Behaviors differ between Northeast and Midwest participants

  • When compared to Wisconsin residents, individuals in the Northeast were less likely to report using personal protective measures to prevent tick bites.
  • But, Northeastern participants were more likely to utilize environmental pesticides to target ticks on their property and adopt interventions to reduce deer on their property (i.e., deer-proof fence).
  • In fact, 1 in 3 homes in the Northeast used pesticides, compared to 1 in 5 homes in Wisconsin.
  • Wisconsin participants were more than twice as likely to kill rodents, particularly nuisance rodents such as chipmunks and mice, on their property (28% versus 13%).
  • Deer-proof fencing did not reduce the number of deer sightings.

“Overall, daily deer sightings occurred at 22% of homes with deer-proof fences and 15% of homes without deer-proof fences,” the authors write. This implies that “deer density is higher near homes where deer-proof fences are placed or that deer-proof fences were ineffective or only present in part of the yard.”

The variation in behavioral interventions between the Northeast and Midwest regions may be due, in part, to differences in urbanization levels for those areas and socio-ecological factors.

For instance, “Wisconsin represented a social group who is more active outdoors and also actively recruits wildlife like birds and deer into their yards.”

“Birdfeeders, known to attract deer, squirrels, and other rodents, and log and brush piles, known to provide nesting space for rodents, were more common in WI,” writes Bron.

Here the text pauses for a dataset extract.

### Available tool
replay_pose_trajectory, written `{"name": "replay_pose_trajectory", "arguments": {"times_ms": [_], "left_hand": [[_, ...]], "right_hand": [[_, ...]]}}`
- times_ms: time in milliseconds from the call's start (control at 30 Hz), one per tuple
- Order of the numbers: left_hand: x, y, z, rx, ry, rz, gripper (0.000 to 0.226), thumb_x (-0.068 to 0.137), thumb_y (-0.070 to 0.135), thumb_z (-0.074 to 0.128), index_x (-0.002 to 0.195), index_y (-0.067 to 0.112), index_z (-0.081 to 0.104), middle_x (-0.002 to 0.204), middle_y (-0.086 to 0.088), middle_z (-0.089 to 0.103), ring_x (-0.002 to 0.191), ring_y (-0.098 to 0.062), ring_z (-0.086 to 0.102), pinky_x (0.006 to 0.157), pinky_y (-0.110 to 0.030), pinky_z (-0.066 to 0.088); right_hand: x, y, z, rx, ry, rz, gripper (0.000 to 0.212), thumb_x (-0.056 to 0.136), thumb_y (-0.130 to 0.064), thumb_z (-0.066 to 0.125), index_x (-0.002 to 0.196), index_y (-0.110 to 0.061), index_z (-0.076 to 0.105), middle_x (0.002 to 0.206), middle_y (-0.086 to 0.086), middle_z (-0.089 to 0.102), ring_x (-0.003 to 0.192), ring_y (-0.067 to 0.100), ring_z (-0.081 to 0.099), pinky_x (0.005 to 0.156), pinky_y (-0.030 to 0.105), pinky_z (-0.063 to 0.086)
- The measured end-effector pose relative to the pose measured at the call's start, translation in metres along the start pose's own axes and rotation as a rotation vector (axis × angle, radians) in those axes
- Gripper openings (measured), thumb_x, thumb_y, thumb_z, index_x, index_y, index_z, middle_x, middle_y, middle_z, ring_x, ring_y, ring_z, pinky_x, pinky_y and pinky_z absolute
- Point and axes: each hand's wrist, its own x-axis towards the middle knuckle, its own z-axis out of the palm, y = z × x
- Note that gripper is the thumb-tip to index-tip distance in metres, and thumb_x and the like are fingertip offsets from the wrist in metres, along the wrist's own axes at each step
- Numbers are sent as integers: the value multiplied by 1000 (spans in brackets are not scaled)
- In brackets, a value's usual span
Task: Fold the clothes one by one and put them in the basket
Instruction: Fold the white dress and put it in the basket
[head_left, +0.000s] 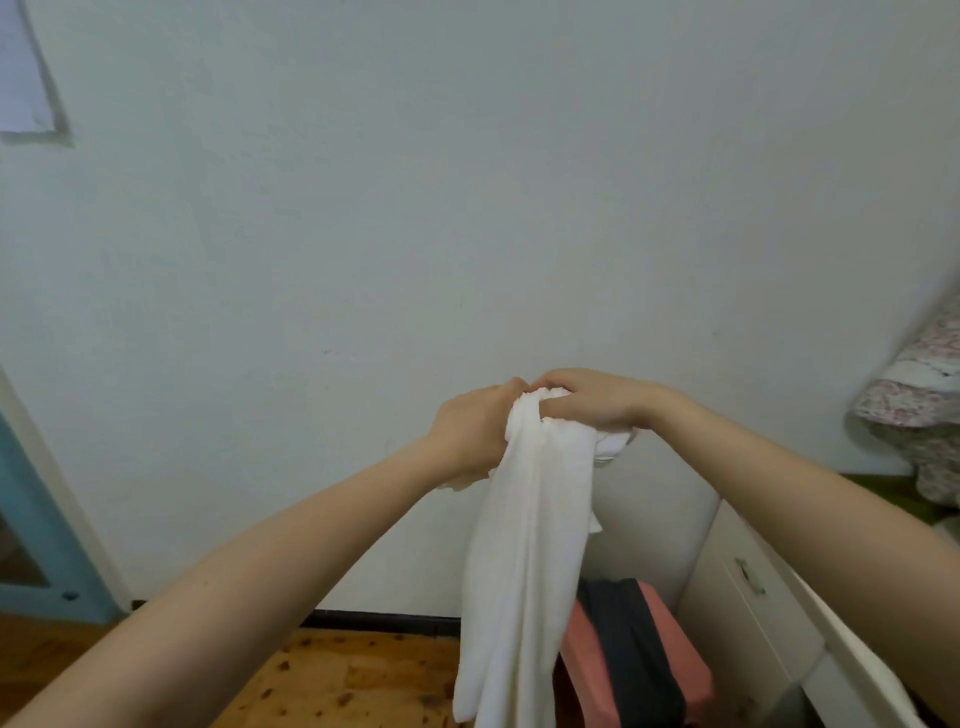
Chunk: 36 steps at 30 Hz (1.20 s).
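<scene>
A white garment (524, 561) hangs down in a long bunched strip in front of the wall. Its top end is gripped by my left hand (475, 434) and my right hand (592, 402), which are raised at chest height and touch each other at the fingertips. Part of the cloth bulges out below my right hand. Lower right stands a pink basket (675, 660) on the floor, with a dark grey garment (628, 649) lying in it. The white garment's lower end hangs just left of the basket and hides part of it.
A white cabinet (748, 587) with a drawer handle stands right of the basket. Floral fabric (919, 405) lies piled at the right edge. A blue door frame (36, 519) is at the left. The floor (332, 675) is wooden.
</scene>
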Motion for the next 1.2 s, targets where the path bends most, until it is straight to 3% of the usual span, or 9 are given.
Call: {"name": "replay_pose_trajectory", "arguments": {"times_ms": [167, 300, 400, 533, 700, 800, 900, 1033, 1200], "left_hand": [[13, -6, -6, -49, -51, -77, 47, 75, 44, 64, 113, 26, 44, 97, 9, 61, 85, -20, 61, 75, -40, 53], [26, -7, -16, -132, -203, -123, 50, 63, 37, 75, 104, 27, 49, 95, 11, 61, 88, -16, 63, 69, -30, 51], [30, -3, -28, -208, -291, -121, 59, 69, 26, 76, 119, 19, 46, 108, 4, 59, 93, -18, 58, 74, -28, 45], [28, -1, -40, -132, -377, -78, 99, 75, 28, 75, 151, 20, 12, 141, -3, 45, 124, -25, 49, 99, -36, 44], [15, 2, -56, -296, -423, -72, 67, 91, 30, 51, 150, 19, 21, 149, -2, 38, 131, -21, 41, 106, -33, 33], [6, 9, -51, -176, -326, -5, 66, 85, 60, 54, 137, 22, 40, 135, 1, 50, 118, -21, 50, 99, -36, 39], [0, 11, -35, 351, -121, 115, 109, 63, 78, 61, 148, 26, 19, 140, -4, 44, 126, -29, 45, 106, -49, 32], [-3, 3, -16, 636, 158, 304, 123, 57, 65, 75, 151, 24, 6, 146, -12, 37, 131, -34, 39, 107, -61, 26], [-9, -4, 0, 699, 416, 443, 89, 68, 21, 71, 145, 15, 27, 133, -19, 53, 117, -39, 54, 97, -62, 39]], "right_hand": [[-19, -3, 18, -60, 78, -245, 71, 79, -43, 70, 141, -30, 36, 134, -11, 45, 118, 8, 46, 98, 27, 40], [-14, -1, 33, -518, 242, -203, 113, 62, -63, 74, 152, -32, 12, 146, -5, 34, 125, 21, 44, 96, 39, 46], [-6, -1, 39, -609, 391, -184, 100, 70, -50, 72, 150, -27, 16, 133, 1, 47, 113, 27, 54, 82, 38, 50], [0, 1, 33, -465, 352, -111, 62, 70, -31, 68, 126, -25, 43, 97, -3, 63, 86, 24, 62, 63, 34, 48], [4, 9, 21, -176, 243, -66, 50, 67, -20, 76, 112, -21, 54, 99, -4, 63, 88, 19, 60, 70, 31, 47], [5, 13, 17, -2, 161, -50, 32, 69, -12, 76, 92, -22, 56, 89, -6, 60, 77, 13, 57, 61, 23, 43], [4, 12, 10, 58, 106, -60, 23, 70, -11, 73, 79, -21, 55, 76, -9, 58, 69, 10, 54, 58, 20, 41], [2, 9, -6, 203, 15, -45, 14, 72, -10, 70, 83, -15, 62, 74, -5, 62, 68, 10, 59, 59, 20, 45], [-4, 10, -13, 505, -151, -15, 9, 70, -13, 64, 78, -11, 66, 67, 1, 65, 65, 19, 62, 56, 24, 47]]}}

Nevertheless, “These differences [between the two groups] illustrate the need for further assessment of personal behavior and tick exposure in these two Lyme disease endemic regions to aid in targeted public health messaging to reduce tick-borne diseases,” the authors suggest.

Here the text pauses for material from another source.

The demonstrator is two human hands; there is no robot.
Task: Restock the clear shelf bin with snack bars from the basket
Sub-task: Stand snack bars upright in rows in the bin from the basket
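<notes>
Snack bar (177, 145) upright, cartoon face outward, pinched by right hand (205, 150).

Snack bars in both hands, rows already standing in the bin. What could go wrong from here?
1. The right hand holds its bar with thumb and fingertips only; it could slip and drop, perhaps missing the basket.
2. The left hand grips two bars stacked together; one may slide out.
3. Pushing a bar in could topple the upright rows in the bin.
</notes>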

Editor’s Note: The study has several important limitations. Participants recruited through The Tick App may have been more likely to be active outdoors or to have been diagnosed with a tick-borne disease than the general population.

The study did not assess whether the Personal Protective Measures or peridomestic interventions were effective in the prevention of Lyme disease or other tick-borne illnesses.

References:
  1. Bron GM, Fernandez MDP, Larson SR, et al. Context matters: Contrasting behavioral and residential risk factors for Lyme disease between high-incidence states in the Northeastern and Midwestern United States. Ticks Tick Borne Dis. 2020;11(6):101515.